** Raw data follows **

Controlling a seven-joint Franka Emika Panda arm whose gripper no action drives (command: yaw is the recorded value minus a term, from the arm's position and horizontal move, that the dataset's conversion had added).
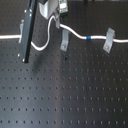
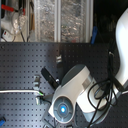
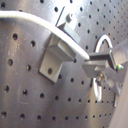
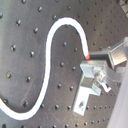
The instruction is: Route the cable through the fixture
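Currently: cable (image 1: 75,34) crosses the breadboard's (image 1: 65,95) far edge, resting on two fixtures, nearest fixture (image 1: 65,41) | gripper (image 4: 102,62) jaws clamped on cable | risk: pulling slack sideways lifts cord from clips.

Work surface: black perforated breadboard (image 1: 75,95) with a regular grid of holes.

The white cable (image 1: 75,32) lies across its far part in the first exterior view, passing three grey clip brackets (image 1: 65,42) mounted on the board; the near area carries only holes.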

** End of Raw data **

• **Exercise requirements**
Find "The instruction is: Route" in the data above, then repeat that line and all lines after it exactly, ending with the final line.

• **Answer for this exercise**
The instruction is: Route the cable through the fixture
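Currently: cable (image 1: 75,34) crosses the breadboard's (image 1: 65,95) far edge, resting on two fixtures, nearest fixture (image 1: 65,41) | gripper (image 4: 102,62) jaws clamped on cable | risk: pulling slack sideways lifts cord from clips.

Work surface: black perforated breadboard (image 1: 75,95) with a regular grid of holes.

The white cable (image 1: 75,32) lies across its far part in the first exterior view, passing three grey clip brackets (image 1: 65,42) mounted on the board; the near area carries only holes.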

That completes the answer to the exercise.